Zusammenfassung
Gemäß Gebrauchsinformation kann Methylphenidat die Krampfbereitschaft erhöhen. Mit
der zunehmenden Zahl der mit dieser Substanz behandelbaren Kinder und Erwachsenen
mit Aufmerksamkeitsdefizit-/Hyperaktivitätsstörung wird immer öfter die Entscheidung
nötig, ob bei gleichzeitigem Vorliegen von Epilepsie und Aufmerksamkeitsdefizit-/Hyperaktivitätsstörung
die Anwendung von Methylphenidat vertretbar ist oder nicht. In der vorliegenden Übersicht
werden Studien und Fallberichte gesichtet, die sich mit der Gabe von Methylphenidat
bei Patienten mit epileptischen Anfällen befassen. Fazit ist, dass bei unter Antikonvulsiva
anfallsfreien Epileptikern die zusätzliche Verordnung von Methylphenidat nicht zum
erneuten Auftreten von Anfällen führte. Bei nicht anfallsfreien Kranken wurde eine
leichte Erhöhung der Anfallsfrequenz in einer einzigen Arbeit bei wenigen Patienten
gesehen, bei allen anderen Autoren fand sich keine Verschlechterung des Anfallsleidens,
ganz im Gegensatz bei Patienten mit kindlicher Absencen-Epilepsie und juveniler myoklonischer
Epilepsie teilweise sogar eine deutliche Verbesserung des Anfallsleidens, wie dies
schon vor Jahrzehnten bei Gabe anderer Stimulanzien - d-Amphetamin und Benzedrin -
berichtet wurde. Diese positive Wirkung der Stimulanzien bei bestimmten Anfallsformen
ist besonders bemerkenswert unter dem Aspekt, dass erhebliche psychopathologische
Ähnlichkeiten zwischen Patienten mit juveniler myoklonischer Epilepsie und solchen
mit Aufmerksamkeitsdefizit-/Hyperaktivitätsstörung bestehen. Der Einsatz von Methylphenidat
wäre demnach bei diesem Personenkreis nicht nur vertretbar, sondern sogar indiziert,
wenn begleitende Symptome der Aufmerksamkeitsstörung und/oder Hyperaktivität vorliegen.
Bei allen übrigen gut eingestellten Anfallskranken stellt die Gabe von Methylphenidat
nach den Daten der Literatur kein Risiko dar, bei nicht anfallsfreien Patienten kann
möglicherweise im Einzelfall eine leichte Zunahme der Anfallsfrequenz auftreten.
Summary
The instructions for use of methylphenidate point to a possibly increasing tendency
to epileptic seizures. Hence, it is increasingly mandatory to decide whether or not
methylphenidate should be administered in patients of concomitant epilepsy and attention
deficit/hyperactivity disorder, since an increasing number of children and adults
can be treated with methylphenidate for attention deficit/hyperactivity disorder.
This review considers studies and case reports concerned with the administration of
methylphenidate to patients with epileptic seizures.
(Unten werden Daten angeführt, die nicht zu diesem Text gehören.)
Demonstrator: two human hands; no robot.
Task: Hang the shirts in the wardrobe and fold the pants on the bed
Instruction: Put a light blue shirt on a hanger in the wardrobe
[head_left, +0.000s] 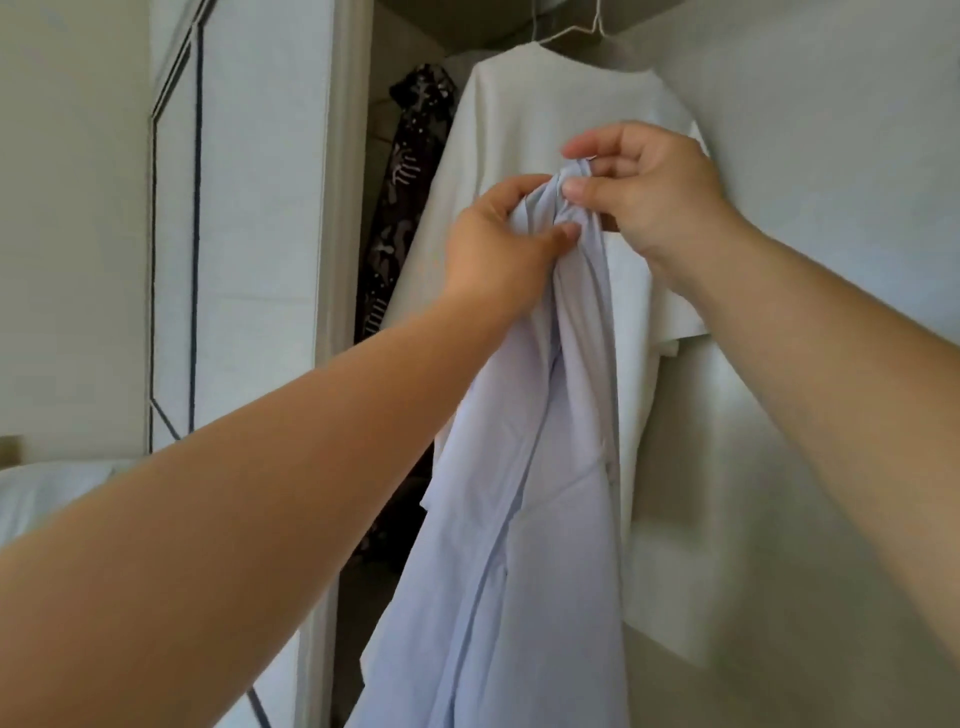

It is a fact that there was no
recurrence of seizures in patients who had been free from seizures under anticonvulsive
treatment, if methylphenidate was additionally applied. In patients who were not free
from seizures, a single study with few patients reported a slight increase in the
incidence of seizures whereas in all other studies there was no deterioration of the
disease. In striking contrast to this, some patients with childhood absence epilepsy
and juvenile myoclonic epilepsy experienced a clear improvement in the incidence of
seizures. This phenomenon had already been reported decades ago with the administration
of other stimulants such as d-amphetamine and benzedrine. This positive effect of
stimulants in patients with some seizure types is particularly remarkable because
there are considerable psychopathological similarities between patients with juvenile
myoclonic epilepsy and those with attention deficit/hyperactivity disorder. Hence,
the administration of methylphenidate to such patients is not only be possible but
even justified in case of concomitant symptoms of attention disorders and/or hyperactivity.
In all other seizure patients who are well adjusted to their medication, no risk is
involved with the administration of methylphenidate, as the available evidence from
literature shows, whereas in patients who are not free from seizures it may be possible
that there is a slight increase in seizure incidence.